I wouldn't exactly lavish Swordsman with a heaping bit of praise when it comes to polish, as it's got very little. Players and items overlap with each other, with the auto-running option finding people running into and over NPCs, through doors, and getting caught on the environment here and there. In one instance I was caught in a loop where my character continually tried to run up a vendor and stand on the vendor while I tried to take manual control. I ended up having to quit the game and enter again, having lost a level or so somehow after doing so, which was endlessly frustrating. Collision detection is off, as well as collecting items. Holding down the Z key to absorb orbs also triggered a massive delay in which it seemed as though the game would crash immediately, but then the action went ahead and cleared. Extremely bizarre.
I was able to very rapidly progress through my first ten levels before I saw any real sign of slowdown, and I surmise with the way things are going even soloing this may turn into an issue. Given that I haven't spent as much time as I would like in the end with the game, I'll almost certainly have to return to this stat in the future after perhaps nearing endgame content.
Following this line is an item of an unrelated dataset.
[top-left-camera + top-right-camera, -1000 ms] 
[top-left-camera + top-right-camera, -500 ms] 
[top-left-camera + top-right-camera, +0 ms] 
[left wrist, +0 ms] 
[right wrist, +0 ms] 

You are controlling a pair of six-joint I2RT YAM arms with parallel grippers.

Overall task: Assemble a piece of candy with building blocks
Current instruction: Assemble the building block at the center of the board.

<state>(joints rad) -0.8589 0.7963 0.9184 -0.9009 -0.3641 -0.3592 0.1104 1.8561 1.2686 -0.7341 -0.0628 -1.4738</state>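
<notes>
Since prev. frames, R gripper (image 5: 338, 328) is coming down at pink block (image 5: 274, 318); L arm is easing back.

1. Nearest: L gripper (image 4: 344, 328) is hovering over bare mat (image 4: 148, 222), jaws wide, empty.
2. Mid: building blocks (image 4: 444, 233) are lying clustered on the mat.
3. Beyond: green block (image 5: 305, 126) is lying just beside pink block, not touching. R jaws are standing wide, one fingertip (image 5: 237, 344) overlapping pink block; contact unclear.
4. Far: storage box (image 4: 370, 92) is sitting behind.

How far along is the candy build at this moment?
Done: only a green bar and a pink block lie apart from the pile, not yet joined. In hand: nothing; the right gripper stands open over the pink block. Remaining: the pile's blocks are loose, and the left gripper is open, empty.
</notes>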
While it's easy enough to find English-speaking friends, opponents, or players to trade with, there are unfortunately a good amount of spammers and players looking for a free handout more often than usual. In fact, the entire game seems built around soloing given how awkward finding someone to party with actually felt to me. What's more, during my time with the game it simply didn't seem as though anyone was interested in doing anything but dueling for supremacy rather than banding together to tackle something bigger.
The game's free-to-play of course, unless you want to purchase additional cosmetic or convenience items, but honestly given the fact that everyone pretty much looks the same in the beginning, there's no real need to.
Swordsman has a lot of potential, but in order to remain in the game for the long haul, there are several alterations that will have to be made first for it to stay relevant and become a viable contender in the free-to-play arena. I'm looking forward to exploring additional content and putting the later areas through their paces, but as of right now it's looking a little bare-bones, which is frustrating given its potential to be an engaging game, both aesthetically and in terms of gameplay.